Nannau was in a terrible condition when it was bought by Edward A. Morrison III, D.F.C. in the 1960s. He spent a dozen years renovating it, although the pavilion wings had to be demolished.
Edward Alexander Morrison III, D.F.C. (1907-1995) was an American citizen and retired barrister. He joined the R.A.F. at the start of WWII, initially flying on bombers as a gunner, rising to the rank of Wing Commander by the end of the war. He was awarded the Distinguished Flying Cross for “gallantry displayed in flying operations against the enemy” on September 1st, 1941. This was for his part in the daylight bombing the German battleships Gneisenau, Scharnhorst and cruiser Prinz Eugen. The squadron experienced “extremely heavy and accurate anti-aircraft fire and fighter opposition”. He was part of the Ninety-Ninth Squadron. He died in 1995 aged 89.
Mr. E.A. Morrison was the owner of Nannau in June 1978 as he he mentioned by Peter Underwood in his book “Haunted Wales” (and repeated in “Where the Ghosts Walk: The Gazetteer of Haunted Britain”). There is also a photo of Nannau in the book which shows the Pavilion Wings had already been removed.

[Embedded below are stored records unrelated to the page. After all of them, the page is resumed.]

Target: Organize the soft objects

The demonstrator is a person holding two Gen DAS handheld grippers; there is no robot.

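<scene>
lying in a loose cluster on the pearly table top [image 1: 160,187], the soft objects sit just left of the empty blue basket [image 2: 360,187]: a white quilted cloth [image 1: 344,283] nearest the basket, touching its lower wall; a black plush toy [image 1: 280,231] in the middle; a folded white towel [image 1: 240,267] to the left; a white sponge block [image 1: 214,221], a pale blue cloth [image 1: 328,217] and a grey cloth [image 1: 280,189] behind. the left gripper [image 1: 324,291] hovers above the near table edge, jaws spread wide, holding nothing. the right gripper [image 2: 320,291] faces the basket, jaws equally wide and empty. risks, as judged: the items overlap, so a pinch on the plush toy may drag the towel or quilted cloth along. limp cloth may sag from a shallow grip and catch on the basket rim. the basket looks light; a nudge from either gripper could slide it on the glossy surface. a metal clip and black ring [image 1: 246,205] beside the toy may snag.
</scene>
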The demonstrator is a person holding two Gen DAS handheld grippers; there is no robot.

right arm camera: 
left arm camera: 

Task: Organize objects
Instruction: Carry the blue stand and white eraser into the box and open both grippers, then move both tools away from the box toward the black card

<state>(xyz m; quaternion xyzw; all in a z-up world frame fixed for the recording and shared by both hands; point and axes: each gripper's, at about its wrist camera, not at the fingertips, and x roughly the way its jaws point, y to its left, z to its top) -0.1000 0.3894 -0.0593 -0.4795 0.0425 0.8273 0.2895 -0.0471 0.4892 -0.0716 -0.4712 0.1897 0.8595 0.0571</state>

He was married to Barbara Stanger MacKenzie-Smith Morrison (1902-1996). She was a painter who specialised in landscapes, still life and country homes (from where many of her painting were commissioned). She was previously married to British writer and poet, John Rodker. She died in 1996 aged 94.
They both lived around the Dolgellau area, including Maes-y-Bryner, for thirty years and are buried in Llanelltyd churchyard, a couple of miles south of Nannau. They were married for fifty-three years.
It was converted into a hotel when it was sold in 1979 (to a Mr. Bowen). The interior was drastically altered to make more bedrooms.
in 1991 it became the family home of Dafydd Maslen-Jones and his wife Julie. Dafydd was a direct descendant of Owain Glyndwr. They were planning to turn it into a Bed and Breakfast in March 1995, but it was sold later the same year.
It sold for £350,000 in 1995. It was bought by Hugh Eaves in 1999.
It sold for £240,000 in 2001 and was bought by Jason Cawood.
In 2002 he was granted planning permission to substitute the previously removed classical entrance hall screen, pilasters, in-situ plaster cornicing, lathe and plaster, internal wall linings and ceilings, ceiling roses, internal doors, door linings, architraves and skirtings.